May 10, 2013 | 4 7 min read


1. “Corn: The Napoleon of Crops.”
The instructor looked up. Only 17 more to go. If he could grade three more papers, he would be eligible for a hot chocolate or maybe even an entire article from The New York Times online. There was something intriguing in the education section about retired people returning to college. Three more papers and he could find out all about the issues facing the founders of new for-profit companies marketing college courses to Baby Boomers. Seven more papers and he would earn a stretch and a walk around the café. He settled back in. His pain and drudgery was of course entirely his fault (“Corn is the building blocks of the American diet and the American catacomb”) for assigning a book which included a 50 page history of corn (“…infused corn into every orifice…”) to a group of first-year students who were not good enough test-takers to get out of his class. (I cannot make head nor tail of this sentence. See me. Vague pronoun reference. Who’s talking?!) He took a long pull on his gen-maicha.

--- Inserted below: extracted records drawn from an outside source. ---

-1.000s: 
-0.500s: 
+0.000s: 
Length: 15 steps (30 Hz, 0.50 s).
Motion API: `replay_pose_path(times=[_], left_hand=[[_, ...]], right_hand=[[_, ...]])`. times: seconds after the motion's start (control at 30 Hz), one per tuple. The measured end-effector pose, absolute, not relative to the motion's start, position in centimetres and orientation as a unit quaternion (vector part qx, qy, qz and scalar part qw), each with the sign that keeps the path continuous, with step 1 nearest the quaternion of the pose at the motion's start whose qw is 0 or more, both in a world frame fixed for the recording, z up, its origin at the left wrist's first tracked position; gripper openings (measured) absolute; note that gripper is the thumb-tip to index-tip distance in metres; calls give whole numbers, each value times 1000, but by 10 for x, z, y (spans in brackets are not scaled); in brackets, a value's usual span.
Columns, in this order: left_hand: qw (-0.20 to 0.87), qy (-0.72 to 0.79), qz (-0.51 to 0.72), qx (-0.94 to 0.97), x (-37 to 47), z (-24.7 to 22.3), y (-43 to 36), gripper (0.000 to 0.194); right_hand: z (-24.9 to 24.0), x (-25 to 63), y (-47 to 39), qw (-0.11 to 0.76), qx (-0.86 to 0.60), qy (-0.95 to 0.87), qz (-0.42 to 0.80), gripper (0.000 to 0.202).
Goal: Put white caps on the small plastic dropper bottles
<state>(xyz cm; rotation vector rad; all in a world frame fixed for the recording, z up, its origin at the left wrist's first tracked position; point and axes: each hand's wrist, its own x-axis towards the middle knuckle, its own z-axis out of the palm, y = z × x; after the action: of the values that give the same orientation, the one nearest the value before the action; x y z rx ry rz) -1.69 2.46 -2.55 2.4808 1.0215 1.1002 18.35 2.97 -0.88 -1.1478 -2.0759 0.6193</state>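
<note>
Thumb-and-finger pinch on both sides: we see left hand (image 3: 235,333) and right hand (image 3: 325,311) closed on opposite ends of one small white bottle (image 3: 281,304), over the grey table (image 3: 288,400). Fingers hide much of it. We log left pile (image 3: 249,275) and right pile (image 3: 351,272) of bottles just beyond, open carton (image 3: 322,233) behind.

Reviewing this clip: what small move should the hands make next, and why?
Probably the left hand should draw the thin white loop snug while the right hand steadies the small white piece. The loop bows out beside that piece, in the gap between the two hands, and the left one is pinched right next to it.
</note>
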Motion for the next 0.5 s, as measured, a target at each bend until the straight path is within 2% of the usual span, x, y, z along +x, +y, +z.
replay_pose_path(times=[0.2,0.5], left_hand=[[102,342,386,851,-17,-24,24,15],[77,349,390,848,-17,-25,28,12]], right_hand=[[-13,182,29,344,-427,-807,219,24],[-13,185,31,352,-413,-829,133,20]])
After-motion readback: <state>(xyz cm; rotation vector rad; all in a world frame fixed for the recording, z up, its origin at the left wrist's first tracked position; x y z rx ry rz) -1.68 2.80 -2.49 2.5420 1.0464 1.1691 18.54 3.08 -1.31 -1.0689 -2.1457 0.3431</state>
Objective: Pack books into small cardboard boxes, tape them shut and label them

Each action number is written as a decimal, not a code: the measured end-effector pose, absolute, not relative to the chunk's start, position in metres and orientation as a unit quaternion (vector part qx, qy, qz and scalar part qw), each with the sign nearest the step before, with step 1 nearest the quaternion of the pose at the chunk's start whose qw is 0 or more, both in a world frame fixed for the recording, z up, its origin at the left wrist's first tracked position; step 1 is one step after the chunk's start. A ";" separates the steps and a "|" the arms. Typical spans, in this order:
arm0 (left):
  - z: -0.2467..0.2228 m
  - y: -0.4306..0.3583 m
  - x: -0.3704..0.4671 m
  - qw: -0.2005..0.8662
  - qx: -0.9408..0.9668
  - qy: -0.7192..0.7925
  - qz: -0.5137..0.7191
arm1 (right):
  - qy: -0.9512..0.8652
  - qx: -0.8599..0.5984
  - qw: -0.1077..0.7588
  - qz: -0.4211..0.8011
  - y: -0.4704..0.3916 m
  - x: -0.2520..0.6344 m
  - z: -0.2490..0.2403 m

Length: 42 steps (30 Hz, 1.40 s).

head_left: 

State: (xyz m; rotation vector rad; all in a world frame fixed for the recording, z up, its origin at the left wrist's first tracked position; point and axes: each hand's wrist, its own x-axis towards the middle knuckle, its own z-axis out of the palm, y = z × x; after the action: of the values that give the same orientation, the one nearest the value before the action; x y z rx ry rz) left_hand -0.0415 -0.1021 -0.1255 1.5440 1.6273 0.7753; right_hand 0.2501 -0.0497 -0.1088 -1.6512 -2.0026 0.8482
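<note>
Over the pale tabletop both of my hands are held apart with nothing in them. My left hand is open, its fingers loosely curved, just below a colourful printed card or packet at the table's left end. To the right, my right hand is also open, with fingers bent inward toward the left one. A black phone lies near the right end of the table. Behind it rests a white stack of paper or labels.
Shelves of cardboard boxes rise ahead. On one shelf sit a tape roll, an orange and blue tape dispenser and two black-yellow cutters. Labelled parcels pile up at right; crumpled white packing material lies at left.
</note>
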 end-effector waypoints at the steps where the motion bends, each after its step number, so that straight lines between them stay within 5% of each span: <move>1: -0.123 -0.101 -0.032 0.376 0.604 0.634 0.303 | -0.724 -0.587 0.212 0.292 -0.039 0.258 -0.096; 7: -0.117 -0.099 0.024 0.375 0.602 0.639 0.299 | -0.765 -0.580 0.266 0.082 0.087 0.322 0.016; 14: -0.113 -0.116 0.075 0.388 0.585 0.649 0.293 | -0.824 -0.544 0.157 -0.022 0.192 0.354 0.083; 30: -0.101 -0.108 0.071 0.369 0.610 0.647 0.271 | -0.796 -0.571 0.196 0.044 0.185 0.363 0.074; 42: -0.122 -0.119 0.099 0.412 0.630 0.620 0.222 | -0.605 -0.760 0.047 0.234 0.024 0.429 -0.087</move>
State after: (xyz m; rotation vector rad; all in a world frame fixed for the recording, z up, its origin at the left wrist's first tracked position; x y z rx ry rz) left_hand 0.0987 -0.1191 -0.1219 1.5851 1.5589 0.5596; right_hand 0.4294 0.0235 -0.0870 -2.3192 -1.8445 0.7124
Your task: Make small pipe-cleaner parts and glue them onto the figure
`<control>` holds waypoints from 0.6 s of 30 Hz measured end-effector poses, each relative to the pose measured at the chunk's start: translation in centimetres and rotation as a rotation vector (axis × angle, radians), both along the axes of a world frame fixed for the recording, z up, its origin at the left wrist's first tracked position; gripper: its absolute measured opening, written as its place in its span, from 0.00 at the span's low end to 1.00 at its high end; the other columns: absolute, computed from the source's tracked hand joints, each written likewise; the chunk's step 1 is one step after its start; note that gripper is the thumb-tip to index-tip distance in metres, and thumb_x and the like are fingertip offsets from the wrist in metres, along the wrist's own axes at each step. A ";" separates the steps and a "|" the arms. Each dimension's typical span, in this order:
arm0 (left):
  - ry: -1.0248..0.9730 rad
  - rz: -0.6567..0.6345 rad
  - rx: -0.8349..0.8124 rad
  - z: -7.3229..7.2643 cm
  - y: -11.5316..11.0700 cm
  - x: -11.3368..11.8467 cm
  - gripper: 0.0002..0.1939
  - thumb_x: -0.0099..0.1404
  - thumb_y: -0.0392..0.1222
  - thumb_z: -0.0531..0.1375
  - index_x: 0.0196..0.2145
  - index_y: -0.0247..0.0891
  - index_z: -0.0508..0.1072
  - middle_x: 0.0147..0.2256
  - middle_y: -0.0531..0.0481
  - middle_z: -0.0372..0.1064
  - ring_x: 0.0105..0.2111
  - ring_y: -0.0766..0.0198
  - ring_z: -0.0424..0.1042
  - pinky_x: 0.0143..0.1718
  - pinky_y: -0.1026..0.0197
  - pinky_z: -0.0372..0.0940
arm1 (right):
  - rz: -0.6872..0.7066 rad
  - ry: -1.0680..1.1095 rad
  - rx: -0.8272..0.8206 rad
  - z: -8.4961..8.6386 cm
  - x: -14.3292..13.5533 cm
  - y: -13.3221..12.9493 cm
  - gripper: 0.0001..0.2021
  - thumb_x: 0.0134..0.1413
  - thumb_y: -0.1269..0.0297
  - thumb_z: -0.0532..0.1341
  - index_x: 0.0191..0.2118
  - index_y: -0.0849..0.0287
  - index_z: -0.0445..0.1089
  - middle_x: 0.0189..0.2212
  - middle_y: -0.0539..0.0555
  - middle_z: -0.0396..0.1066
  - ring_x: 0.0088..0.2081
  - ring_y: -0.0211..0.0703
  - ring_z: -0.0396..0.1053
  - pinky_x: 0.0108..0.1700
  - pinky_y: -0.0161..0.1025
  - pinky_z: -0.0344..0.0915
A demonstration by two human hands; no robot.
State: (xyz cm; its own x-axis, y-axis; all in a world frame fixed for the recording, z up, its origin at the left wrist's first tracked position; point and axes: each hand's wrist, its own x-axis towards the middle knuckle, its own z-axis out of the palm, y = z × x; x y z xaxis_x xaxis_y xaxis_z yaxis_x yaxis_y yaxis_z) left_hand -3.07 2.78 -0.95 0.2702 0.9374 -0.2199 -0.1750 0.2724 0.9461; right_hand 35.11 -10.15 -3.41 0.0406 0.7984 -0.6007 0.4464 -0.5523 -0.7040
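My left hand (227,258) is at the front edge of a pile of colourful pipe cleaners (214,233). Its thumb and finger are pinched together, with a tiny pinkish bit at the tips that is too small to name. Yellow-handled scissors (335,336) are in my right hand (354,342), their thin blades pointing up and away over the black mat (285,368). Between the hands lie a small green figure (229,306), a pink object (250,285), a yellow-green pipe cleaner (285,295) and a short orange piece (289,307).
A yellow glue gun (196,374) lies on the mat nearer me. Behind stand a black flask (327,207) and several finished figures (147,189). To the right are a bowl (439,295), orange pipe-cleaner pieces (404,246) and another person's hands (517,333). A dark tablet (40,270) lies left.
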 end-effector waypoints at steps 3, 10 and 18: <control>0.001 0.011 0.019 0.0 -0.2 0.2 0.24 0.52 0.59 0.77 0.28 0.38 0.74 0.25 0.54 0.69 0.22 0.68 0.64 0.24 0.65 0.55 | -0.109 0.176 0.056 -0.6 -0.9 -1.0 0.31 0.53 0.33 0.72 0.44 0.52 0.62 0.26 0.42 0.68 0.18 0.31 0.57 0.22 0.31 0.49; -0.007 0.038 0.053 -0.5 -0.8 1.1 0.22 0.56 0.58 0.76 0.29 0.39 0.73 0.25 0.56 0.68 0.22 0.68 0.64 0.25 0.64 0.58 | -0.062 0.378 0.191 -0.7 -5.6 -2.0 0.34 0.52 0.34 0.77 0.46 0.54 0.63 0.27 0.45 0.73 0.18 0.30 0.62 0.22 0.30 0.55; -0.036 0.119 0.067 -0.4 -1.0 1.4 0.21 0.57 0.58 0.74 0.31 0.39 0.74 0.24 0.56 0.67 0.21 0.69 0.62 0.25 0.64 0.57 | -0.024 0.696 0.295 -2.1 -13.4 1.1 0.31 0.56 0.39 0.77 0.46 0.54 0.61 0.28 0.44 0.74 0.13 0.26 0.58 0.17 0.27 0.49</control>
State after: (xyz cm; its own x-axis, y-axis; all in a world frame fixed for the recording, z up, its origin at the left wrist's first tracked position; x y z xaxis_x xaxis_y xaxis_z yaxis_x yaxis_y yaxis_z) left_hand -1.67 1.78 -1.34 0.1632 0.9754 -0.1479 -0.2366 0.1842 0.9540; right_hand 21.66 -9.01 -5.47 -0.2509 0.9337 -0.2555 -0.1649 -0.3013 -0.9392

2. “Humanity and Feelings Are Related to Each other.”
The adjunct sifted through the papers for one by one of his more interesting students, a kid in ROTC who was more progressive than most of what passed for leftists on this campus. (“So overall I can see where the author is coming from with his standpoint but I do not agree and I actually take a contradictory statement.”) The ROTC kid had written on humane slaughter. If they were somewhere else, Middletown or Providence or Oberlin, Ohio, they’d be having spirited class discussions about speciesism, and this kid wouldn’t be in ROTC, and he wouldn’t be teaching comp anyway; he’d be teaching fiction to students who already loved Coover and Pynchon, and he’d say But wait, have you read Gaddis? have you read Borges? have you read Burroughs? and they’d say Oh my god, thank you. (Good insight, Do you have a source? Work on comma usage.) Two down. He realized he was going to need not only the senior citizen article but also the hot chocolate after the third paper, which was then going to ratchet up his tolerance to such a level that he might not be able to outfit himself with satisfying enough rewards for the remaining 14 papers. He envied heroin addicts briefly, then he realized that a five minute fantasy about heroin addiction might be enough of a carrot to get him through two papers later in the stack, so he restrained himself.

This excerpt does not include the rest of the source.